Applying GPS+I to Shadow Integration — The Advanced Cycle
The previous GPS+I article covered the basic four-week cycle applied to shadow integration. This one covers the advanced cycle — what to do when a shadow dimension has been through one GPS+I cycle and needs continued engagement at a deeper level. Take your time.
When a Second Cycle Is Needed
Shadow integration rarely completes in a single four-week GPS+I cycle. The first cycle produces significant movement: recognition, naming, initial inquiry, beginning relational witness. But the shadow material itself — particularly at the identity and somatic layers — typically requires sustained engagement over multiple cycles.
The advanced cycle is for shadow dimensions that have been through the first cycle and are still active — where the naming is solid, the origin is understood, and the surface behavioral work has begun, but the deeper integration hasn’t yet stabilized.
The Advanced Cycle: Modified GPS+I
The advanced cycle modifies the four-week structure to focus on integration rather than initial recognition.
Advanced Week 1 (Goal — Refined)
In the basic cycle, Week 1 establishes what territory is being worked. In the advanced cycle, Week 1 establishes what has and hasn’t shifted from the previous cycle.
Write a brief audit:
– What has specifically changed in this shadow dimension since the last cycle?
– What behavioral changes are present that weren’t before?
– What remains unchanged? Where is the shadow material still organizing behavior automatically?
The audit distinguishes between the progress that has genuinely integrated and the territory where further engagement is needed. The advanced cycle’s goal targets the remaining territory specifically.
Advanced Week 2 (Problem — Deeper Layer)
In the basic cycle, Week 2 identifies the suppression mechanisms.
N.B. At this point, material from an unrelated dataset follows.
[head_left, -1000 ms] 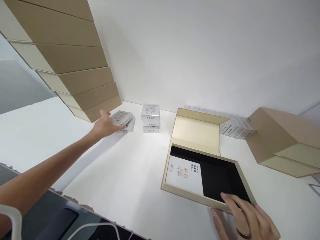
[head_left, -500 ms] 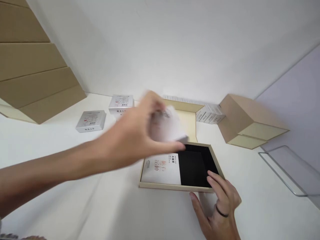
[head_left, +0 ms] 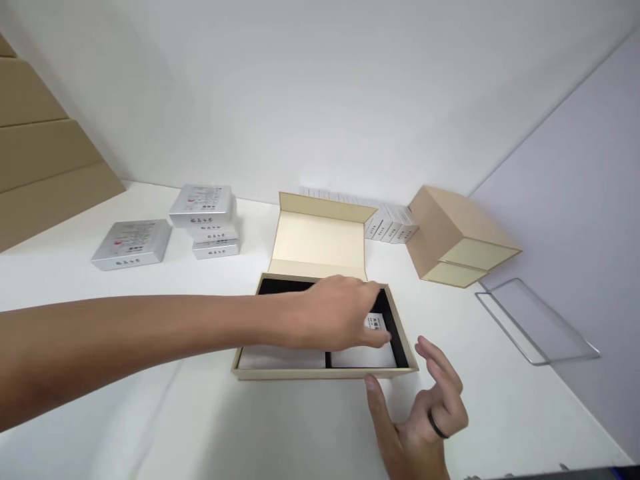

In the advanced cycle, Week 2 addresses the layer beneath — typically the identity layer.
If the basic cycle addressed the behavioral layer (specific business decisions where the shadow runs) and the narrative layer (the beliefs that maintain suppression), the advanced cycle’s Week 2 goes to the identity level: “Who would I have to be if this quality were fully integrated?”
This question often surfaces the deepest resistance. The behavioral and narrative layers can shift without the identity layer moving. Week 2 of the advanced cycle targets this.
Advanced Week 3 (Solutions — Targeted to Remaining Resistance)
The practices in Week 3 target specifically what remains unaddressed from the basic cycle:
If the cognitive layer integrated but the somatic layer didn’t: this week’s practice focuses on somatic work — building tolerance for the shadow material’s presence in the body, and creating experiences of the legitimate dimension that register somatically rather than only cognitively.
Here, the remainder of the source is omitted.